• _Problem to solve_:
Write down exactly the lines of the records below, beginning with the first and ending with the line that includes "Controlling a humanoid".

[Collection entries]
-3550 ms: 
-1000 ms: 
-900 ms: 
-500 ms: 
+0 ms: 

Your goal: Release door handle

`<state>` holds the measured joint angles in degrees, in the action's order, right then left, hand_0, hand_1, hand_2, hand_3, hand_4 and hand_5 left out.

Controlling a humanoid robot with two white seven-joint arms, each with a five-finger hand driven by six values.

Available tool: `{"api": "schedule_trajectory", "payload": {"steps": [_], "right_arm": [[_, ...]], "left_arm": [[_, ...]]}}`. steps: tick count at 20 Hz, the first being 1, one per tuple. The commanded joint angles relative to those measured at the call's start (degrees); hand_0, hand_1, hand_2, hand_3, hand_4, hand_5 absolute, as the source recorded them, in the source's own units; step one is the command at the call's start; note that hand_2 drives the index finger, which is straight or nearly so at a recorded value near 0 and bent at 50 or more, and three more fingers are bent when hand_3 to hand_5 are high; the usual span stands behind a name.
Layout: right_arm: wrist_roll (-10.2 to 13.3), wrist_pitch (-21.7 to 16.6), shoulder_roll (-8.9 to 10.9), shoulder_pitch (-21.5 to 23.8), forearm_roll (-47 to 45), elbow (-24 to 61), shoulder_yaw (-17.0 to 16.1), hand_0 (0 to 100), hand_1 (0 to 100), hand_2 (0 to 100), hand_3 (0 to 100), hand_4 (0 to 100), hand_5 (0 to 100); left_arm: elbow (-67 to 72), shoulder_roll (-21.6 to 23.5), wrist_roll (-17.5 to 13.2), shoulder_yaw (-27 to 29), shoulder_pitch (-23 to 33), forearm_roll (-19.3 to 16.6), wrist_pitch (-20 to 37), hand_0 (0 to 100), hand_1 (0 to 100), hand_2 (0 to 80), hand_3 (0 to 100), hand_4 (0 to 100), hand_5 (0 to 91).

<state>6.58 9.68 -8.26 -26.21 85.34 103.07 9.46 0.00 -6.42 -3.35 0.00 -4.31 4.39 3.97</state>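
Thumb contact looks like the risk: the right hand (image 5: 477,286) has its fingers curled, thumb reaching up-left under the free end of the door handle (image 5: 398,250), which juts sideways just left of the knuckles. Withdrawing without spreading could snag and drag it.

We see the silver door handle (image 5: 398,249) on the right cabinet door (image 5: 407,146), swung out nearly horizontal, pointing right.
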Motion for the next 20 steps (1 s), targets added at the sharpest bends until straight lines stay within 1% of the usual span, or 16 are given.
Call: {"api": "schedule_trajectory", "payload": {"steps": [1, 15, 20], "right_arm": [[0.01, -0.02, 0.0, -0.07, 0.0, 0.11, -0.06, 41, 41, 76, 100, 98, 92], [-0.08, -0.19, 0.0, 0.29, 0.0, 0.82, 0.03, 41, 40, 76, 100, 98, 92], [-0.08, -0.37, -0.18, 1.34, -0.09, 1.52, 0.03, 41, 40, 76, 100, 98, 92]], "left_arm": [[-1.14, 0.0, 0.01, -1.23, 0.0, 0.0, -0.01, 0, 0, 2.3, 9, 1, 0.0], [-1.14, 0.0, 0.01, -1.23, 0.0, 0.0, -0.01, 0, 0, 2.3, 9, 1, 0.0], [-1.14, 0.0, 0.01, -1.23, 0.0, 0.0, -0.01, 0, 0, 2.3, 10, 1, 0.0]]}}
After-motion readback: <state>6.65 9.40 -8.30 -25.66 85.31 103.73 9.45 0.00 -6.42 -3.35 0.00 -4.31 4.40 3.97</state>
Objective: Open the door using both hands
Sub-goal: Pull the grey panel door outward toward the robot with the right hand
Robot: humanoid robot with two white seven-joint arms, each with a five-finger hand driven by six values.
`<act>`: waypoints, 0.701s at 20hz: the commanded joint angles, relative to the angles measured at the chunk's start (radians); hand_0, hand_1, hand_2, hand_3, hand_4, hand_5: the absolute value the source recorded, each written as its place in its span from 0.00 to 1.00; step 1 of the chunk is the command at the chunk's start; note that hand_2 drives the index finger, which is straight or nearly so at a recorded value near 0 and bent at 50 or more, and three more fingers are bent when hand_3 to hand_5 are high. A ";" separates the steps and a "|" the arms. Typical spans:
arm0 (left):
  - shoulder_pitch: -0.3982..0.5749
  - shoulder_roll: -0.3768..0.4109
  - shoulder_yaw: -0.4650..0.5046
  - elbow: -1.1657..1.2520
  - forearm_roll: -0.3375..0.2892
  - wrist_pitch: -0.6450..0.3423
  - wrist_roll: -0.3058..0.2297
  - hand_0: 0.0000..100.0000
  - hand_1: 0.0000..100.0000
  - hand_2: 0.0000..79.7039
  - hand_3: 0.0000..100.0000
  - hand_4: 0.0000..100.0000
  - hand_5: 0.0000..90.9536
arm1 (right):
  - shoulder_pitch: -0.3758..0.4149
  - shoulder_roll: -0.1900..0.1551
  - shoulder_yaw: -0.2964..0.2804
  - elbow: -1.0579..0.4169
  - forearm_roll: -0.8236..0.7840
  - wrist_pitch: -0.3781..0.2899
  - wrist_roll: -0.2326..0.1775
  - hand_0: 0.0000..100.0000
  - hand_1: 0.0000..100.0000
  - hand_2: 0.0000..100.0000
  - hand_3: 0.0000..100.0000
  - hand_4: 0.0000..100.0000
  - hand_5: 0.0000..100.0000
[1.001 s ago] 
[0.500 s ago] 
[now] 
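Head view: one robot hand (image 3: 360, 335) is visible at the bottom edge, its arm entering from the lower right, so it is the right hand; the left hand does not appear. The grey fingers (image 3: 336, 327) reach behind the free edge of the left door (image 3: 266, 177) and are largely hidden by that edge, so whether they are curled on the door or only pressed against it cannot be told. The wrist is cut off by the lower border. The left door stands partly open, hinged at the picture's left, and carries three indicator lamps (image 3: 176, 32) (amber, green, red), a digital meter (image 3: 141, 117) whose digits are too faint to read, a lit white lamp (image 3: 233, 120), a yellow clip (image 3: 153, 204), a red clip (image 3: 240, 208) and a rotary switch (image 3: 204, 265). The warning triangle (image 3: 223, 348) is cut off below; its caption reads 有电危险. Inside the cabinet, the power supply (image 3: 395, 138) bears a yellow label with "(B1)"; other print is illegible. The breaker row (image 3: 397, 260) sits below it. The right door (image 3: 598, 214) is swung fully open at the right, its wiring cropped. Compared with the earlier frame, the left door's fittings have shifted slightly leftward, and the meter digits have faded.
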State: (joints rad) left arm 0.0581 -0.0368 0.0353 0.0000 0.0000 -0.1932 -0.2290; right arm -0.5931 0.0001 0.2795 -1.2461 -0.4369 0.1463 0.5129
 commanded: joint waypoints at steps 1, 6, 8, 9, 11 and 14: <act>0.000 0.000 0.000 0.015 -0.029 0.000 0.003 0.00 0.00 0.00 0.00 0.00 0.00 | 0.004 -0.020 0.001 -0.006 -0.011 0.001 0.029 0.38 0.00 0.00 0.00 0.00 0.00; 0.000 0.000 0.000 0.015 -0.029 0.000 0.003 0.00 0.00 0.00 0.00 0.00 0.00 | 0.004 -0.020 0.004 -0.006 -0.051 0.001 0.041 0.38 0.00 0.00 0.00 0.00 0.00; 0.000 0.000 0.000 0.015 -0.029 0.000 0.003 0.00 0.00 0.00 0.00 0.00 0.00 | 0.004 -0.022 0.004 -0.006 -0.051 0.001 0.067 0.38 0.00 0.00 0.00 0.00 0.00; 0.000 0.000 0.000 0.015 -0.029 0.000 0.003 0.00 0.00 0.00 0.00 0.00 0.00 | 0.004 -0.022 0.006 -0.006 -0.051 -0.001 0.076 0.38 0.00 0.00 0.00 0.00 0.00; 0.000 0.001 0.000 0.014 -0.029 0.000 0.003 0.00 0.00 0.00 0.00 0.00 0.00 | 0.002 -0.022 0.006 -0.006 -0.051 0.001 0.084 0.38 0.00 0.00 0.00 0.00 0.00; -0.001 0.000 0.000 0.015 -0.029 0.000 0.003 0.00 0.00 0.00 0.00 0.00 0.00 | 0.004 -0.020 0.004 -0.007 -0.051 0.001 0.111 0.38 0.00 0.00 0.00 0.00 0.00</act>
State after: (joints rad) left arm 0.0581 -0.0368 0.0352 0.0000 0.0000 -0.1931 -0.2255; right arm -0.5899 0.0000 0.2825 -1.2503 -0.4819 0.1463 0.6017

• _Task response_:
-3550 ms: 
-1000 ms: 
-900 ms: 
-500 ms: 
+0 ms: 

Your goal: Release door handle

`<state>` holds the measured joint angles in degrees, in the action's order, right then left, hand_0, hand_1, hand_2, hand_3, hand_4 and hand_5 left out.

Controlling a humanoid robot with two white seven-joint arms, each with a five-finger hand driven by six values.

The answer requires no additions.